Verarbeitung einer vielfältigen Datenmenge
Mit IMIS überwacht das BfS permanent die Radioaktivität in der Umwelt. Etwa alle 20 Kilometer steht eine Sonde, im Bereich von Kernkraftwerken ist das Sondernetz dichter gespannt. Jede Messstelle misst permanent die Ortsdosisleistung. Im Normalfall ist dies die natürliche Strahlenbelastung aus Radionukliden in Luft und Boden sowie die kosmische Strahlung aus dem Weltall.

Einzelne Werte sind für eine Einschätzung unbrauchbar. Benötigt werden Daten über längere Zeiträume, die unmittelbar verfügbar sein müssen, um im Ereignisfall eine Kontamination schnell erfassen und die zu erwartende Strahlenbelastung abschätzen zu können. Für die notwendigen Messwerte können die Sonden alle 10 Minuten abgefragt werden. „Dies führt zu einer riesigen vielfältigen Datenmenge, die wir nun in kürzester Zeit mehrdimensional in Karten und Charts darstellen können“, so Ulrich Rothstein, Projektleiter bei terrestris. Eine radioaktive Wolke lässt sich damit in Echtzeit beobachten.

Neben der Visualisierung und den Filterfunktionen erfüllt die Anwendung eine weitere wichtige Anforderung: Sie bietet eine Druckmöglichkeit. Jede Karte lässt sich in eine PDF-Datei umwandeln und somit in ein druckbares Dokument überführen. Eine wichtige Voraussetzung für behördliche Entscheidungen, die dauerhaft nachvollziehbar und gerichtsfest sein müssen.

Geo-Infrastruktur mit Open Source
Das Projekt ist im Rahmen des radiologischen Notfallschutzes auch international ausgerichtet. Die erhobenen Daten werden unmittelbar auch mit den Landesbehörden und Behörden im benachbarten Ausland sowie der EU ausgetauscht, deshalb ist es möglich mit der WebGIS-Applikation auch die Messergebnisse der anderen Behörden zu visualisieren.

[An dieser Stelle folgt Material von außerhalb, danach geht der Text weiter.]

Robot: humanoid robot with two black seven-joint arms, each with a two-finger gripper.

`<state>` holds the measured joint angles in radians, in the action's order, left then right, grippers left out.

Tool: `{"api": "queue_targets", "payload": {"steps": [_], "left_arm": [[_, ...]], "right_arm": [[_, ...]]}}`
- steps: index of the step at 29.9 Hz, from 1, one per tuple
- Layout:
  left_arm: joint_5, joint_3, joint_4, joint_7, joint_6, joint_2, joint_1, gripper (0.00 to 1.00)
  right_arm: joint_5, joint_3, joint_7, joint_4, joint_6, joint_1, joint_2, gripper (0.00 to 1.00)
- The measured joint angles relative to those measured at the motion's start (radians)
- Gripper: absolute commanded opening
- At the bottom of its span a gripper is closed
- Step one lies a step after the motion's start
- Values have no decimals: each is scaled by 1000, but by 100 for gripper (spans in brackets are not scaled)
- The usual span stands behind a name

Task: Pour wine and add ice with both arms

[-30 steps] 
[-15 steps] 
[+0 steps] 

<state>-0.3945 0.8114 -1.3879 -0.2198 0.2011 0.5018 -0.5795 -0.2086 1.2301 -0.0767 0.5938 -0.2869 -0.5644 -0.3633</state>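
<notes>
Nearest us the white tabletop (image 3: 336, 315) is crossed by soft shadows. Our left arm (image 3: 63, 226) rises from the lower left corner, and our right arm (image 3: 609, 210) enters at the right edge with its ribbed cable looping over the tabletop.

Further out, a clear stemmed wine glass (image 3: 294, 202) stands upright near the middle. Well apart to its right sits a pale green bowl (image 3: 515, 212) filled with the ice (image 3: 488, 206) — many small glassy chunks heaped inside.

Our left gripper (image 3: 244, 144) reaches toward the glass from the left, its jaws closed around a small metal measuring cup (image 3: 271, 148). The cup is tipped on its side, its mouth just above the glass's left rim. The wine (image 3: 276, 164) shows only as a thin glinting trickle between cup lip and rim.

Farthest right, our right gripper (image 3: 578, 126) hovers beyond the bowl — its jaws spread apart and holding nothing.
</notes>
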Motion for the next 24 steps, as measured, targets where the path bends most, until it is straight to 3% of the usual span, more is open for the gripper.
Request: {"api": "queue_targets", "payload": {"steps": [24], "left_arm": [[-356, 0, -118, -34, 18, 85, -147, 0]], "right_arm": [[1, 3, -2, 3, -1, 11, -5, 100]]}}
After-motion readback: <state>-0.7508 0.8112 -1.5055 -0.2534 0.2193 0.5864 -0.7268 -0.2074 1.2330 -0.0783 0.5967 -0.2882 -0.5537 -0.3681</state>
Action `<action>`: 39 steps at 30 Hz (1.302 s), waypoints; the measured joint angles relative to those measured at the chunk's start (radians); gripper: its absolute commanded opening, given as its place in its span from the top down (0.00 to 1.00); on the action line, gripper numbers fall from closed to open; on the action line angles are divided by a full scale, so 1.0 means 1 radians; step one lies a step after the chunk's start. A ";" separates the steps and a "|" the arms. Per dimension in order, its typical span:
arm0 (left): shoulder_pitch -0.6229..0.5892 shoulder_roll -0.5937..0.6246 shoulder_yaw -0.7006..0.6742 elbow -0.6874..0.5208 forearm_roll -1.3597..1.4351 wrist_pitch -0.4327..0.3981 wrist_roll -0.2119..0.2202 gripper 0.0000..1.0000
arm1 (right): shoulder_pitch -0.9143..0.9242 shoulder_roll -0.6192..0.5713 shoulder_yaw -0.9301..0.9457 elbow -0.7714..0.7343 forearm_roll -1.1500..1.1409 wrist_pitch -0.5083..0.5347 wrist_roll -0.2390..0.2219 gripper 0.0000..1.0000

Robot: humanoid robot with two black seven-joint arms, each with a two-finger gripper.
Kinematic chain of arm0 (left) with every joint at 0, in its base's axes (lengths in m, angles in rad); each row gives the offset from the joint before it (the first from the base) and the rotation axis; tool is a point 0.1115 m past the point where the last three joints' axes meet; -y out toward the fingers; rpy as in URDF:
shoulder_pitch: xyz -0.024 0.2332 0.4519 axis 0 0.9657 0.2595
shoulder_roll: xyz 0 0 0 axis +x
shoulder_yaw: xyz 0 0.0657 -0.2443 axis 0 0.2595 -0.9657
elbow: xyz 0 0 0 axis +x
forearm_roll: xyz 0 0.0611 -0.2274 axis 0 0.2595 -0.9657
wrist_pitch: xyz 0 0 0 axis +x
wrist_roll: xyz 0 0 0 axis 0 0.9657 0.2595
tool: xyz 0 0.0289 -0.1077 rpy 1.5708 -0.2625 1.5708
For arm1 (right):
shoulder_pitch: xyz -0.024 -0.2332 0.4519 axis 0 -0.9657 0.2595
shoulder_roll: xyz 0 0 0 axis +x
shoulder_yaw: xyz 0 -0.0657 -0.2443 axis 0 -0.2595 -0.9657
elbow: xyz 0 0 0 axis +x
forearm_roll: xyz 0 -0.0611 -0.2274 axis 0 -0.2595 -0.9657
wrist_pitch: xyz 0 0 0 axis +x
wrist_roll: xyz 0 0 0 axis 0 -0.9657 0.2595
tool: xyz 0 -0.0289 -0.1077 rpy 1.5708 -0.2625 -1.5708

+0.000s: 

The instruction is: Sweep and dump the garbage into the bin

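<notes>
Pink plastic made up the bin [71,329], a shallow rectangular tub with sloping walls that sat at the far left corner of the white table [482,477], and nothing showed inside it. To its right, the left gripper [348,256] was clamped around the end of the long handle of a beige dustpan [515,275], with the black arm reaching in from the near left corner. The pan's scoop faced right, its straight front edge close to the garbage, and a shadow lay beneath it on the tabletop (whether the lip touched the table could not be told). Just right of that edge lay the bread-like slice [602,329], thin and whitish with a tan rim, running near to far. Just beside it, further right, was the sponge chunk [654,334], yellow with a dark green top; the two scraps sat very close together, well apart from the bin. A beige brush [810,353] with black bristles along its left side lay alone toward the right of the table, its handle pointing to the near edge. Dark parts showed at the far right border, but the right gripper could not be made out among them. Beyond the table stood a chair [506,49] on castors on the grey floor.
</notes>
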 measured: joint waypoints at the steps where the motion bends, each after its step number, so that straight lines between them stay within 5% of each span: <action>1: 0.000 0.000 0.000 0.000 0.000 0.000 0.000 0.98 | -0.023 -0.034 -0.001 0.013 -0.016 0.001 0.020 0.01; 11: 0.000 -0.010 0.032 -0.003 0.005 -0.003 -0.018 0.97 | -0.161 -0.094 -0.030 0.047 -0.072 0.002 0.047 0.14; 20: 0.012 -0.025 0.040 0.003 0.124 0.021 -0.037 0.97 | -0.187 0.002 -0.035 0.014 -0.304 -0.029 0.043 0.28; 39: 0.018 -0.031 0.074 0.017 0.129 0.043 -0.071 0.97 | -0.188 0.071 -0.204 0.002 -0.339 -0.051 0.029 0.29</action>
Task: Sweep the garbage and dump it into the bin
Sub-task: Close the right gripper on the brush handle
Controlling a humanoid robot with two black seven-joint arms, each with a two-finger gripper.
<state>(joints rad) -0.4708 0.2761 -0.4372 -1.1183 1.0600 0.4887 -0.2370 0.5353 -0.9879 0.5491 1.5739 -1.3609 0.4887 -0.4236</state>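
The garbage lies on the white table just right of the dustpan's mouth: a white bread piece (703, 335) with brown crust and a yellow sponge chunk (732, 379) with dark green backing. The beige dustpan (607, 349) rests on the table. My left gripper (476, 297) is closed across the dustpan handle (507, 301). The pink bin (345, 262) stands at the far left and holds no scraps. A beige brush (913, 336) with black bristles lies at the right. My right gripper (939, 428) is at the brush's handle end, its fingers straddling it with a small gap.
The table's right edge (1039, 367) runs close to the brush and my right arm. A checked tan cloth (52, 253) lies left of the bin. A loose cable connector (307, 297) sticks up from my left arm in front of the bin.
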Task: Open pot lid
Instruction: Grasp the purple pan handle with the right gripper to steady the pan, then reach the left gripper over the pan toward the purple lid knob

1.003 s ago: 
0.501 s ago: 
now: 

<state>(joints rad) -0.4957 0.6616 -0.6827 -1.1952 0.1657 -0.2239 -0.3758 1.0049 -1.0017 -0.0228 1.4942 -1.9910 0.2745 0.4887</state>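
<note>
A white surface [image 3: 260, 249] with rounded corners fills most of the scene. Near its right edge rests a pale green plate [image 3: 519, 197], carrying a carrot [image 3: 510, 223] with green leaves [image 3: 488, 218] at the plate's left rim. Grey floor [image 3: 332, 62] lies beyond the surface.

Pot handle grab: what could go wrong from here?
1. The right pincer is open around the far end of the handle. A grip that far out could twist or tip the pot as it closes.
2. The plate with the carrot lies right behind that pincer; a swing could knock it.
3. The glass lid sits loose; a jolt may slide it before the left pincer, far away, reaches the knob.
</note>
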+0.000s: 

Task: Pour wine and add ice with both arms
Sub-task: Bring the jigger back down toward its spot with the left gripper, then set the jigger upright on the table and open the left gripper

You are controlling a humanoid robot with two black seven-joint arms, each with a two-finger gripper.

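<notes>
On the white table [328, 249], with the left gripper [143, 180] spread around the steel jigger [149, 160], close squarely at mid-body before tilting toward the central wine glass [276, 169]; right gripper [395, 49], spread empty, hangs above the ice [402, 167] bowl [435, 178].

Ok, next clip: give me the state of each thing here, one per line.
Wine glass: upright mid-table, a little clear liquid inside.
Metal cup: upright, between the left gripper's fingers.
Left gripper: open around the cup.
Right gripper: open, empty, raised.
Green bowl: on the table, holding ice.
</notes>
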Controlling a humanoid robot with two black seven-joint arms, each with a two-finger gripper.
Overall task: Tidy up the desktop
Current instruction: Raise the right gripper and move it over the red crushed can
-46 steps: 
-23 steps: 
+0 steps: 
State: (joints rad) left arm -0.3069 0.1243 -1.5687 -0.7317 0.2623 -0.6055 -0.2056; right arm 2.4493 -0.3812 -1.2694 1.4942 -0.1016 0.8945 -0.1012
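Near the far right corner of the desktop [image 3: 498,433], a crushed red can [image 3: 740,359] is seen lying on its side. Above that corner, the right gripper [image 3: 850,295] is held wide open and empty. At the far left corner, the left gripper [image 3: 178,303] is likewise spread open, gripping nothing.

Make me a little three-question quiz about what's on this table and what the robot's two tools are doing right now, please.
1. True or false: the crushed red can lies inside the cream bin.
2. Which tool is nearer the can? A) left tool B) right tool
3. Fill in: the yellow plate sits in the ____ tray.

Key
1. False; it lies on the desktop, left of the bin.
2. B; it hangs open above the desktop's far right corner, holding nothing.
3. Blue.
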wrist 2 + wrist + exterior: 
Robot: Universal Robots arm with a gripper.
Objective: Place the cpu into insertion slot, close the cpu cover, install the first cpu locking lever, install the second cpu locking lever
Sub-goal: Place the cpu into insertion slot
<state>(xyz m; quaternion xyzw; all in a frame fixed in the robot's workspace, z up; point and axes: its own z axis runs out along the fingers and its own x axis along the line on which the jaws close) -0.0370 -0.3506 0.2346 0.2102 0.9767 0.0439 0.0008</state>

Um sein System zur Überwachung der Radioaktivität weiterzuentwickeln, setzt das BfS auf Open Source. Für die Entwickler bei terrestris bedeutet dies, nicht einfach eine neue Software zu entwickeln, sondern die neue Applikation in bestehende Open Source Strukturen des BfS zu integrieren.

Für die Umsetzung nutzten die Entwickler Open Source Komponenten wie OpenLayers zur Darstellung der Daten im Webbrowser. Ebenso GeoServer für die Verarbeitung der geografischen Daten und ortsbezogenen Informationen sowie MapFish Print für das Drucken der Karten als PDF. Außerdem kamen GeoNetwork open-source und GeoExt zum Einsatz.

Zusammenarbeit als Wissenstransfer
Gesetzliche Neuregelungen und sich wandelnde Anforderungen an die Nutzerfreundlichkeit sorgen dafür, dass die Applikation stetig weiterentwickelt werden muss. Mit der Entwicklung der Software ist die Kooperation daher nicht abgeschlossen.

„Neue Fragestellungen rund um die zu verarbeitenden Daten tauchen auf, die gelöst werden müssen. Entsprechend eng und vertrauensvoll ist die Zusammenarbeit mit dem Bundesamt“, sagt Ulrich Rothstein. „Der Code wird fortgeschrieben, die Software gepflegt und optimiert. Unsere Aufga-be schließt auch Entwickler-Schulungen beim BfS ein. Insofern begreifen wir unsere Arbeit als Wissenstransfer, von dem auch die Öffentlichkeit profitiert.“

So kann die Applikation, wie alle Open Source Lösungen, auch von anderen Interessierten, Behörden oder Unternehmen, die sich mit ähnlichen Fragestellungen befassen, genutzt und weiterentwickelt werden.